══ Recorded data ══

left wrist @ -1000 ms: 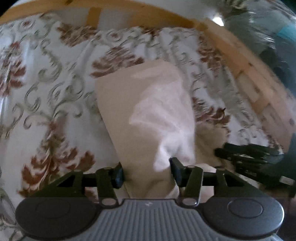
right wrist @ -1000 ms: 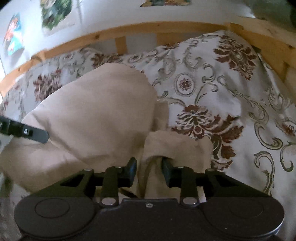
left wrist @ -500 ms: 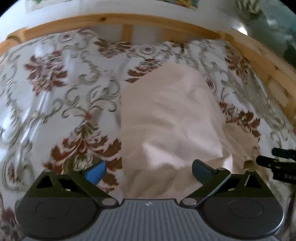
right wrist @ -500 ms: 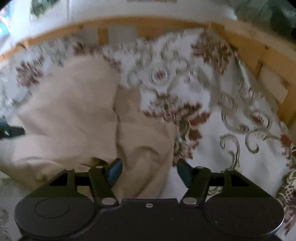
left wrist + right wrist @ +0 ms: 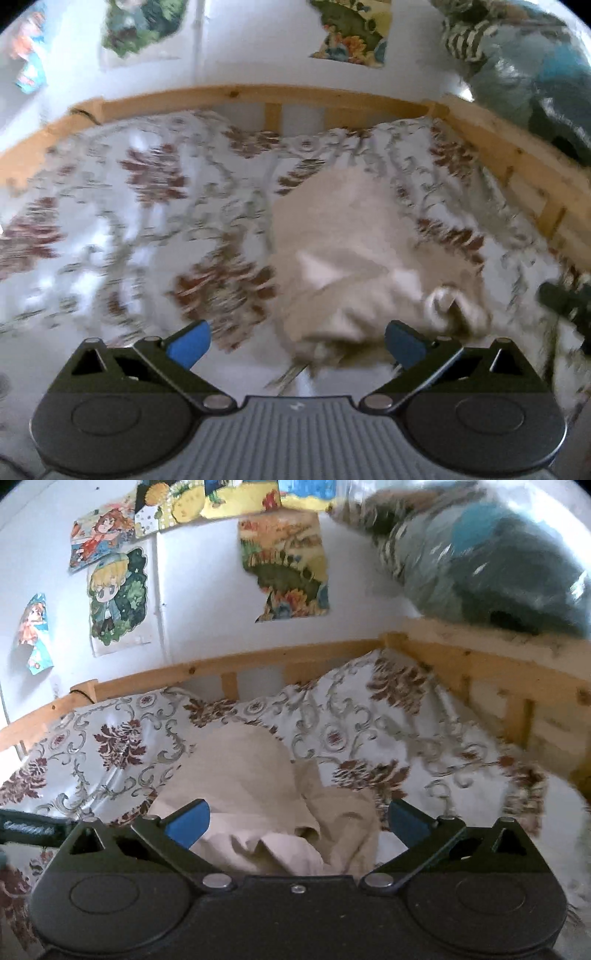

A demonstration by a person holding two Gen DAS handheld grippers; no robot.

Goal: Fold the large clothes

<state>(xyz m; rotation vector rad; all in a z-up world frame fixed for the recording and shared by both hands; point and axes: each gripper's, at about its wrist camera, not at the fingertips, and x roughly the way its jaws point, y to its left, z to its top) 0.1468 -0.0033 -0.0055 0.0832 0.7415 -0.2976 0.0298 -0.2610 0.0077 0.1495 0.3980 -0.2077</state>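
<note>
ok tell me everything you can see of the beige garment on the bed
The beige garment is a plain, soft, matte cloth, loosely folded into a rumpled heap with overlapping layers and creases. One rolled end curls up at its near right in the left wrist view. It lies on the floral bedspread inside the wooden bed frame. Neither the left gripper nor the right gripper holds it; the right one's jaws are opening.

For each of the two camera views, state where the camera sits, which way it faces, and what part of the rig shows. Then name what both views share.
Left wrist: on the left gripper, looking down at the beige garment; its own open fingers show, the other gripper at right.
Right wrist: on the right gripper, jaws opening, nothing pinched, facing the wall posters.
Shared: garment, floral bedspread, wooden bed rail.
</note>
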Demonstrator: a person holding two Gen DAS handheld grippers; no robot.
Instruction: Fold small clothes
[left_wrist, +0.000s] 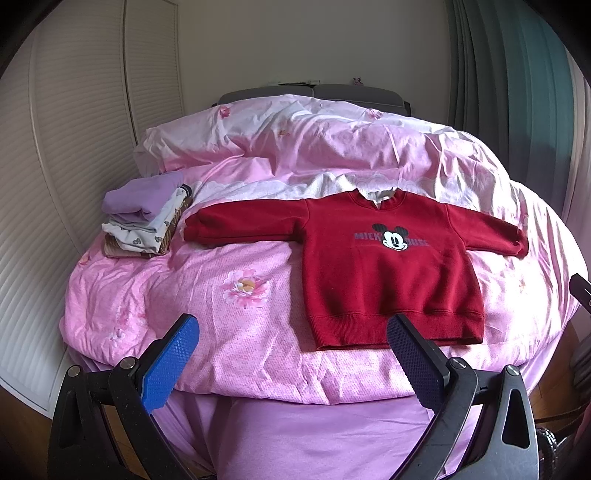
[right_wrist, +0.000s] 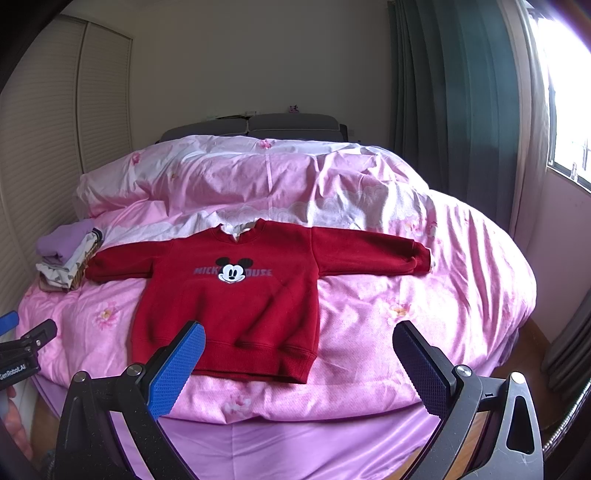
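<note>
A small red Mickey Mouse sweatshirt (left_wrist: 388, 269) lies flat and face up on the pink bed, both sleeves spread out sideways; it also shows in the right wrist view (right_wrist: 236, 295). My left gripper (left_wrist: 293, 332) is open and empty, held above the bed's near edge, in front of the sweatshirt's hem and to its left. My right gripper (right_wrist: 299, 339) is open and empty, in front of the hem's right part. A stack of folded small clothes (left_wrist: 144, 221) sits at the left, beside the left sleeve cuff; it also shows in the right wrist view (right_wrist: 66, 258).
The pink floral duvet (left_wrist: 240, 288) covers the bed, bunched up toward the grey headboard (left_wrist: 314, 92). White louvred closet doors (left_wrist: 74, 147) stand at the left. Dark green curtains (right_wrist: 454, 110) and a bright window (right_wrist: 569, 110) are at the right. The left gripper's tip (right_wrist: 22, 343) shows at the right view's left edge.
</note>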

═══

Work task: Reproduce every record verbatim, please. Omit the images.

Answer area:
left wrist @ -1000 ms: 
right wrist @ -1000 ms: 
left wrist @ -500 ms: 
right wrist @ -500 ms: 
left wrist + right wrist @ +0 ms: 

A demonstration by a person holding two Gen DAS handheld grippers; no robot.

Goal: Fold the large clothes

<state>(xyz m; rotation vector rad; all in a z-up world frame fixed for the recording and shared by both hands; point and axes: each gripper's, at about its wrist camera, not at the fingertips, and x roughly the way its jaws point, y to its left, z to its top) 0.1468 -0.0033 -0.0055 0.0832 0.7415 -0.2976 0.0298 -0.2610 0.0077 0.1495 0.3980 -0.2077</state>
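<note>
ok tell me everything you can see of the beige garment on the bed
The beige garment is a plain, soft, matte cloth, loosely folded into a rumpled heap with overlapping layers and creases. One rolled end curls up at its near right in the left wrist view. It lies on the floral bedspread inside the wooden bed frame. Neither the left gripper nor the right gripper holds it; the right one's jaws are opening.

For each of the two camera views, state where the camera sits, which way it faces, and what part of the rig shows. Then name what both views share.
Left wrist: on the left gripper, looking down at the beige garment; its own open fingers show, the other gripper at right.
Right wrist: on the right gripper, jaws opening, nothing pinched, facing the wall posters.
Shared: garment, floral bedspread, wooden bed rail.
</note>
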Demonstrator: a person holding two Gen DAS handheld grippers; no robot.
Instruction: Fold small clothes
[left_wrist, +0.000s] 
[right_wrist, +0.000s] 
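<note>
A small red Mickey Mouse sweatshirt (left_wrist: 388, 269) lies flat and face up on the pink bed, both sleeves spread out sideways; it also shows in the right wrist view (right_wrist: 236, 295). My left gripper (left_wrist: 293, 332) is open and empty, held above the bed's near edge, in front of the sweatshirt's hem and to its left. My right gripper (right_wrist: 299, 339) is open and empty, in front of the hem's right part. A stack of folded small clothes (left_wrist: 144, 221) sits at the left, beside the left sleeve cuff; it also shows in the right wrist view (right_wrist: 66, 258).
The pink floral duvet (left_wrist: 240, 288) covers the bed, bunched up toward the grey headboard (left_wrist: 314, 92). White louvred closet doors (left_wrist: 74, 147) stand at the left. Dark green curtains (right_wrist: 454, 110) and a bright window (right_wrist: 569, 110) are at the right. The left gripper's tip (right_wrist: 22, 343) shows at the right view's left edge.
</note>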

No part of the exercise remains open.